Under Section 204: (1) every listed company, (2) every public company with paid-up capital ≥ Rs. 50 crore, (3) every public company with turnover ≥ Rs. 250 crore, (4) every company with outstanding borrowings from banks/FIs ≥ Rs. 100 crore. Private companies are generally exempt — unless they have borrowings ≥ Rs. 100 crore or are material subsidiaries of listed companies (required under SEBI LODR).
Who can conduct secretarial audit?
Only a Practicing Company Secretary (PCS) — member of ICSI holding Certificate of Practice. The PCS must be independent — cannot be an employee of the company being audited. Can be an individual PCS or a PCS firm. Appointed by the Board of Directors. Should have experience in corporate law compliance. ICSI recommends independence norms similar to statutory auditors — the PCS should not provide consultancy services to the same company to avoid conflict of interest.

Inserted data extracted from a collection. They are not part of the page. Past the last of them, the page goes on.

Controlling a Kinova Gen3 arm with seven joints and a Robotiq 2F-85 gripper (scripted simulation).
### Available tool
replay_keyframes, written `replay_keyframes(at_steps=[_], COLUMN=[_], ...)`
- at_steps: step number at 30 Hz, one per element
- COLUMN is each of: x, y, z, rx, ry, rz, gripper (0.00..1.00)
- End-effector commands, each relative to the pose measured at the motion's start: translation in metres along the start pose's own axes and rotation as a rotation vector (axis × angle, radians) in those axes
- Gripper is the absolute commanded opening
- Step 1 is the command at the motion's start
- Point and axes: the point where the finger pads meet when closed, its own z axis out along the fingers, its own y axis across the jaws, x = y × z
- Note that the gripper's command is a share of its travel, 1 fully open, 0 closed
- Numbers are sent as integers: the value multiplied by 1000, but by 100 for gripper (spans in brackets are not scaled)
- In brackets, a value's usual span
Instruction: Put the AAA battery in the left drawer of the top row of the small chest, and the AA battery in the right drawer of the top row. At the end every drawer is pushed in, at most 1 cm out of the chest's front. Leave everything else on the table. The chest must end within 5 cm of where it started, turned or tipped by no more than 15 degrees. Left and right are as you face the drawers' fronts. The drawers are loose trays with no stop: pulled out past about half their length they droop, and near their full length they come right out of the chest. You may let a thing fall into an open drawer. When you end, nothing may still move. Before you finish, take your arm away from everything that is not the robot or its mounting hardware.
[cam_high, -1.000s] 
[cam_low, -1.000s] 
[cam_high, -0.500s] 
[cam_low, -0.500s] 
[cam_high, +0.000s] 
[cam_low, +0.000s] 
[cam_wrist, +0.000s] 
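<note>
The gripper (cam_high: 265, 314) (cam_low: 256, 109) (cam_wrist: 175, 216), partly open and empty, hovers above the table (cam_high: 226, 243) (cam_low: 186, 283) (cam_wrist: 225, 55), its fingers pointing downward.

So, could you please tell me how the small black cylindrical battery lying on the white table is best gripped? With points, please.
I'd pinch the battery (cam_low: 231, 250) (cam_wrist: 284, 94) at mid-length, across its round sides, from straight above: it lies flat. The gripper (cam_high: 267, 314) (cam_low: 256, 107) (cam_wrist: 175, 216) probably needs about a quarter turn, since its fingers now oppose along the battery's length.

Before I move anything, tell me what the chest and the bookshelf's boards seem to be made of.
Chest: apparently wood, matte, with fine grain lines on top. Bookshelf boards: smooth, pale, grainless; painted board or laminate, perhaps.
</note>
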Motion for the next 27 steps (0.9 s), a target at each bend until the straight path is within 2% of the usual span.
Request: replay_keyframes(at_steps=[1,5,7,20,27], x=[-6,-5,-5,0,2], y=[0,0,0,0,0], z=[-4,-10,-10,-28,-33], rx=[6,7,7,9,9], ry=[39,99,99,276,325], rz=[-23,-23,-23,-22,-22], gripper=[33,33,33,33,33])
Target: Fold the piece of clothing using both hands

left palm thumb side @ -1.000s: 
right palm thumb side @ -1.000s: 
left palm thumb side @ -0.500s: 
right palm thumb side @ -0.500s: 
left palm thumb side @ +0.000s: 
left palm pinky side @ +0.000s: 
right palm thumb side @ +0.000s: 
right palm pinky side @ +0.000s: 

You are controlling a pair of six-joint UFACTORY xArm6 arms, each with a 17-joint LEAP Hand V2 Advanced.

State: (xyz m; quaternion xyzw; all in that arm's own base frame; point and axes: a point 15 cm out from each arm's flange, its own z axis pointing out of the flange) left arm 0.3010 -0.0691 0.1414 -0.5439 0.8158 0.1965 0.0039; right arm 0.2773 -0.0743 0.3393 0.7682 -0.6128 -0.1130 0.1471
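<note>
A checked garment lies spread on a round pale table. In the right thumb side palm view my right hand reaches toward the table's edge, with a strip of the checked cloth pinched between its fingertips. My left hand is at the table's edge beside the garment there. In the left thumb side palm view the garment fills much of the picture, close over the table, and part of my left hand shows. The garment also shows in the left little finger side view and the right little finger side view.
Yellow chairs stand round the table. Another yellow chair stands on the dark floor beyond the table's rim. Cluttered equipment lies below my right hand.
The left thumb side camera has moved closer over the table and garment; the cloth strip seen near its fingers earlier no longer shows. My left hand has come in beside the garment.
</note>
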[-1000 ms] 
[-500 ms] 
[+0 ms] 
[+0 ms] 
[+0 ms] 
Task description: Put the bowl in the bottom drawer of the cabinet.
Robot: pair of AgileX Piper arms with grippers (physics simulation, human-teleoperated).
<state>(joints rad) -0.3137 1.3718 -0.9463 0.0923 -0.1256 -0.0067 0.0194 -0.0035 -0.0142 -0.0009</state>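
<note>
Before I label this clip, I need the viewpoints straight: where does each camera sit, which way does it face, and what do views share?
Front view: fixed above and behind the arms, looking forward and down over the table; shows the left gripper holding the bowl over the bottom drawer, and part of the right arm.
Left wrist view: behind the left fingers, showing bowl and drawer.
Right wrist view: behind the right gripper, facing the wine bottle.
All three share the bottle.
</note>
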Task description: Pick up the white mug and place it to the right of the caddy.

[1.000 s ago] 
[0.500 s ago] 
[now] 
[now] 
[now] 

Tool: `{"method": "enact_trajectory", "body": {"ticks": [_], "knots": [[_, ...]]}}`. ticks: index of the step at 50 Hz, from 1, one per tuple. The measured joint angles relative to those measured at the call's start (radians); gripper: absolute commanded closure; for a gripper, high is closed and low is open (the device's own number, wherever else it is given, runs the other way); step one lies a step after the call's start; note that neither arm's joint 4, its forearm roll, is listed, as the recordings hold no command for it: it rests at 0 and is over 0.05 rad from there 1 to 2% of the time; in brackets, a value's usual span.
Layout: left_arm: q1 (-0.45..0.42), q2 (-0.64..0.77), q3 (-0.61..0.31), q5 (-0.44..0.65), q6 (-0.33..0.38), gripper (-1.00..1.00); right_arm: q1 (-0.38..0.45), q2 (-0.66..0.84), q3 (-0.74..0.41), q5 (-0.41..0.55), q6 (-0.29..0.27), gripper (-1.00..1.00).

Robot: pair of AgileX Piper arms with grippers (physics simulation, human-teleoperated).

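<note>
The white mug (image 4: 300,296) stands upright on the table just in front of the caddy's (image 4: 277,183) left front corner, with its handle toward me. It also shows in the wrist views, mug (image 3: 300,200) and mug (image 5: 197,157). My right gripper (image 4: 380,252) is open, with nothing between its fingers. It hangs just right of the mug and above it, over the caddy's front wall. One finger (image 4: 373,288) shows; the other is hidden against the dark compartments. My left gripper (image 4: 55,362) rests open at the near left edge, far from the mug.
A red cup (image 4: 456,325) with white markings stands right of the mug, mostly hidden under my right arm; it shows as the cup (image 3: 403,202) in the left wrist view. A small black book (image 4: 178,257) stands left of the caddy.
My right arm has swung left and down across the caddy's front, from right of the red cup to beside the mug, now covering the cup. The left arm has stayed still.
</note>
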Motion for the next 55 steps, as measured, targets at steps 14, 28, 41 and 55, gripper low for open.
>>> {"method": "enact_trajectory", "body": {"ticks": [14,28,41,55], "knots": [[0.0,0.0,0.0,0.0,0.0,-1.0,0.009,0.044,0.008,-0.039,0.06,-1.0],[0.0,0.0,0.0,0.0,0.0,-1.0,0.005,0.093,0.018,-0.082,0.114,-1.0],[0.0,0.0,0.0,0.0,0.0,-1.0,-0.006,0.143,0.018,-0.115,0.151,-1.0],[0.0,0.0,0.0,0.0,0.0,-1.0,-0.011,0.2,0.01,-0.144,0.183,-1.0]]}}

What is Form MR-3 in secretarial audit?
Form MR-3 is the prescribed format for the secretarial audit report. It contains: management responsibility statement, PCS responsibility statement, scope of examination, observations on compliance (clean/qualified/adverse), and conclusion. The MR-3 report is annexed to the Board Report (Directors Report) and filed with ROC as part of AOC-4. Any qualifications or observations in MR-3 must be specifically addressed by the Board in the Board Report with explanations and corrective actions.
What is the penalty for not conducting secretarial audit?
Company: fine of Rs. 1 lakh to Rs. 5 lakh. Every officer in default: fine of Rs. 50,000 to Rs. 5 lakh. Additionally, the Board Report without the secretarial audit annexure is incomplete — potentially invalidating AGM proceedings. SEBI can also take action against listed companies for non-compliance with LODR regulations requiring secretarial audit. Auditor's report may also contain an observation about the absence of secretarial audit.
What laws does the secretarial auditor check?
Comprehensive scope: (1) Companies Act 2013 and all rules, (2) SEBI regulations (LODR, SAST, PIT, issue regulations — for listed companies), (3) Depositories Act, (4) FEMA and RBI regulations (if foreign investment/ECB), (5) sector-specific laws (banking, insurance, telecom, pharma as applicable), (6) Secretarial Standards SS-1 and SS-2 issued by ICSI, (7) other applicable laws (labour, environment, competition, IP). The PCS provides reasonable assurance — not absolute assurance — based on verification of processes, records, and documents.